Find which categories an article come from using NLP
This is 3rd project as data scientist. I am summarizing what I have learned and what process I go thorough when I tackle on entirely.
- Problem statement
- Method
- Assemble model
- Evaluation
- Conclusion
Problem statement - This project theme is NLP. I was thinking what problem I can solve related to NLP and got an idea. I assume that some certain words are likely to used in some certain category. For example, a give post which is categorized in ‘movies’ would have words such as Ironman, Hollywood. I believed I could create model which predicts category of posts by their body text which I though would have keywords. If my assumption is true, I can think that SNS company can group users by their interest and improve user experience by providing optimized advertisement or related event, service.
Here is my method to answer the problem statement and how I assembled a model. I got posts from Reddit where subreddit was movies, and I needed another subreddit so I randomly chose but something many people are interested in as hobby. After all, I got 100 posts from subreddits which are movies and fitness using pushshift api.
I set target variable as 1 if it predicts an article’s category is movie. Many of Reddit posts did not contain body text so I used only title texts. I transformed the post’s title to separated words using CountVectorizer so that I can see how often each word appear in the posts and see frequency of words based on the categories. There must be keywords which are strongly related to the category.

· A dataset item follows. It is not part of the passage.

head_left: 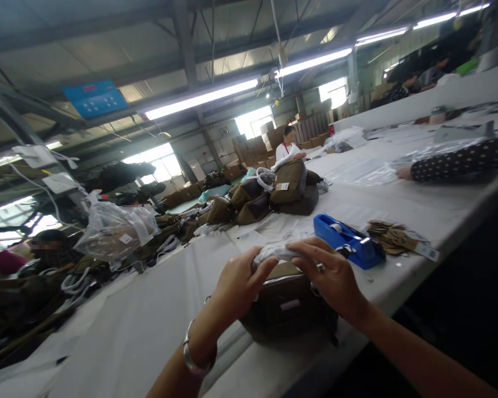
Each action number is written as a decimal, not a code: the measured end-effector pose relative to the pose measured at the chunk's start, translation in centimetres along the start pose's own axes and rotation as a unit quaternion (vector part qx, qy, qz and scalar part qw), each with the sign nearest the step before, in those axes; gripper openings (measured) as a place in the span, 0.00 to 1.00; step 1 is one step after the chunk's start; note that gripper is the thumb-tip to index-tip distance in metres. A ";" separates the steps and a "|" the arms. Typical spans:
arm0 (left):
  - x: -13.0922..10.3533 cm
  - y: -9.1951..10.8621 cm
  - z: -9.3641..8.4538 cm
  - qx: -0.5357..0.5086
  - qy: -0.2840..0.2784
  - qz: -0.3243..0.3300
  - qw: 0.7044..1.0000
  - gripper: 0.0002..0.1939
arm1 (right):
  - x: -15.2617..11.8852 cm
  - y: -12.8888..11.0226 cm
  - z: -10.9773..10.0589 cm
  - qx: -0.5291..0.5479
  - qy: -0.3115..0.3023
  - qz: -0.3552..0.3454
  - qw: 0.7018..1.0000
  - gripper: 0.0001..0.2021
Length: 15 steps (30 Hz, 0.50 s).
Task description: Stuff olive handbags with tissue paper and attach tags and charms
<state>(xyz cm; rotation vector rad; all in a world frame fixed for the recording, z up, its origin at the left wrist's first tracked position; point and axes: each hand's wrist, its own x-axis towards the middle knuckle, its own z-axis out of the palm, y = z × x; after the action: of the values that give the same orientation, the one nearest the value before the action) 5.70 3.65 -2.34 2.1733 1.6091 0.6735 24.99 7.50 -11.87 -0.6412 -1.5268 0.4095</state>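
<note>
A dark olive-brown bag [288, 315] with a silver zipper and a small pale label stands on the white table before me. Over its top lies a handle wrapped in white material [276, 253]. My left hand [243, 279] grips the left end of this wrapped handle between thumb and fingers. At the other end, my right hand [330, 273] pinches it from above, its thumb on the near side. Parts of the bag's upper edge are hidden behind my hands.
A blue tape dispenser [347, 241] and a pile of brown tags [392, 236] lie right of the bag. Several similar bags [290, 185] are heaped farther back. A co-worker's dotted sleeve [460, 160] reaches in from the right over clear plastic [365, 170]. Table edge [452, 243] runs along the right.
</note>
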 end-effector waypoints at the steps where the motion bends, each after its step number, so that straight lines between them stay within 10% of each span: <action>1: 0.4 -0.2 0.0 -0.066 -0.049 -0.015 0.996 0.27 | 0.0 0.2 0.2 -0.001 0.010 -0.017 1.000 0.11; 6: 1.0 -0.6 -0.1 -0.422 -0.141 -0.070 0.893 0.30 | 0.5 1.3 1.3 0.018 -0.054 -0.080 0.995 0.19; 12: -1.2 -1.3 -1.9 -0.530 0.071 -0.145 0.833 0.22 | -1.5 3.1 -0.5 -0.066 -0.074 -0.107 0.989 0.23; 15: -3.1 -2.4 -3.1 -0.524 0.191 -0.176 0.811 0.22 | -2.0 6.0 -3.2 -0.108 0.006 -0.005 0.994 0.14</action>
<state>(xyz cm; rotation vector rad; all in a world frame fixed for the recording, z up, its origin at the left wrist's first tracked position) 1.28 1.43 -1.56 0.9370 1.2332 1.4807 28.93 10.56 -16.92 -0.8041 -1.5745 0.2336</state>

Guess, what would be common words in category movies and fitness? I guessed Ironman, Frozen or something like famous title of movie in movies and weight, diet in fitness something like that. Half of that is correct, but I do not know because after all number of words ended up with more than 6000 so I am not willingly to check all of those. Here is the common words which often showed up on each category.
Movies- movie, movies, trailer, film, official, borat, scene, teaser. Fitness- routine, gym, body, exercise, advice, workout, weight, muscle.
I saw some words are apparently showed frequently in movies. I counted (I also calculated Tfidf value) and above words values were much higher than others so I believed I could create such model.
I got first result by using LogisticRegressoin and KNN. Logreg model was high variance and KNN was high bias. I believed number of posts was too few, however I saw the number of words was more than 700 and this made logreg model have high variance so I was thinking if I should reduce this words to make it lower variance. I had no idea if 700 features were enough to train NLP model. Actually I thought it was too many features as I handled much fewer features in previous projects,
I am a totally beginner so I thought I should try whatever method I came up with.
When I tested bigram and trigram and the best estimator for bigram was below.
C=1, penalty=l2 for logreg, k=25, metric=euclidean for KNN
For trigram, best estimator of logreg was same as above and
k=5, metric=euclidean for KNN
Anyway it does not matter because the score did not improve. I guessed bigram would work better as some movie titles are bigram such as Toy Story, Harry Potter however I totally forgot about sub titles and I found there were many movies which title had more than 2 words, like Pirates of Caribbean or Harry Potter and Secret bruh bruh. There was possibility that most of hot movies during period I gathered posts might be monogram title.
Next, this method improved my model most other than any other ideas. Very simple but most import trial, I just gathered more posts to feed my model. I used 10 times of the original posts which was 1000 for each. This improved a lot, it makes high bias and low variance model. Actually I am already satisfied with the score and I could finish working on this project. But somehow, I just wanted to try to get score closer to 1 for both of training and test data set. I started next trial. This ended up with getting worse score though. I calculated Sensitivity and Specificity.
By the way, getting 1000 posts took much time. I needed to set interval to get the articles as it showed error if I tried to get without interval.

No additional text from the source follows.